= Beginning of Section =

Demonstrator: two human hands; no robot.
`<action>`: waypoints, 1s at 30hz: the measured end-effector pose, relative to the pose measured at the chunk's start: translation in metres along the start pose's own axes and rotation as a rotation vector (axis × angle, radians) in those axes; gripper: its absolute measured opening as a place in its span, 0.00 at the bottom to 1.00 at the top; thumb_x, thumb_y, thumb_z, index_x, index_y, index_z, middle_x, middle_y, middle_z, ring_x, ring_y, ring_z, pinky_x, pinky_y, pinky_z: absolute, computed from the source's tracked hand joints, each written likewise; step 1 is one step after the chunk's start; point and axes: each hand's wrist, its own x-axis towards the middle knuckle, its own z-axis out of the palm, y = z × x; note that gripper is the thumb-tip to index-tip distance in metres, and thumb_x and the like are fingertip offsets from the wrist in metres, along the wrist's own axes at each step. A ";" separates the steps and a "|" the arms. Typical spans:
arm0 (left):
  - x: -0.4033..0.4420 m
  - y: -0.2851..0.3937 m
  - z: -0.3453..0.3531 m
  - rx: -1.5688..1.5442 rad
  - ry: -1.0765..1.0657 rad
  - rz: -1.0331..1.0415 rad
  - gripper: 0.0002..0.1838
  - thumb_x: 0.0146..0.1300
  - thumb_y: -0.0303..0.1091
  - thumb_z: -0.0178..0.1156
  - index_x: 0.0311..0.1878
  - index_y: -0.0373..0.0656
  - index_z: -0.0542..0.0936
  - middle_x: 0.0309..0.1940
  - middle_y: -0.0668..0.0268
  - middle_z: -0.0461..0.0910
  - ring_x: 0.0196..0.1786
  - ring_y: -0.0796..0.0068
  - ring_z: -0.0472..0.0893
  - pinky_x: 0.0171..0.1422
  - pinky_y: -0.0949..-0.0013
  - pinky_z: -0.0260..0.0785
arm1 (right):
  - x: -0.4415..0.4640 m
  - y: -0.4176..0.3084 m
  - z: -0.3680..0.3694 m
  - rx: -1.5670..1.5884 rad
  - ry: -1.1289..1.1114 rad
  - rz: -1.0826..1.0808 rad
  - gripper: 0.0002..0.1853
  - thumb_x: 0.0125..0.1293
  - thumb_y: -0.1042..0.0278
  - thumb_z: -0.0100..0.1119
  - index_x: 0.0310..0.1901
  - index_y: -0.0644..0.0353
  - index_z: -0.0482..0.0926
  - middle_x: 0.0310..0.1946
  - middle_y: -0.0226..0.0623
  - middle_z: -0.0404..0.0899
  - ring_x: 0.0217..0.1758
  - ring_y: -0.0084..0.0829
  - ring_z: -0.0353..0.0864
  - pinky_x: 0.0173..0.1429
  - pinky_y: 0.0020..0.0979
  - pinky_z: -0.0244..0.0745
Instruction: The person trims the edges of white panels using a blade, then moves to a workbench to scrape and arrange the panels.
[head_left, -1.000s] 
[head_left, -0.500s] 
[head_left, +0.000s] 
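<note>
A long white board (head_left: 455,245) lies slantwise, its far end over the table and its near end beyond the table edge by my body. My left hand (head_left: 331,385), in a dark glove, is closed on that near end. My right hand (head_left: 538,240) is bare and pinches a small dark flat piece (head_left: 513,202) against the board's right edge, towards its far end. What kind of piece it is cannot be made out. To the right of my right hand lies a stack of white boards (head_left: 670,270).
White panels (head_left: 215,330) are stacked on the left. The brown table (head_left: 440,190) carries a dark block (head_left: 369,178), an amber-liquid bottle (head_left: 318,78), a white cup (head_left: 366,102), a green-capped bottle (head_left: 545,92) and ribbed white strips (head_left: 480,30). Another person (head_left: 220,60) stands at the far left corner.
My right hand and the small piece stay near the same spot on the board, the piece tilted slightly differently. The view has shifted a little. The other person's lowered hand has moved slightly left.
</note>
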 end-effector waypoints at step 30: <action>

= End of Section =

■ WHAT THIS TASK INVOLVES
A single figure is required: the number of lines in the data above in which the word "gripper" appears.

■ ANSWER SECTION
3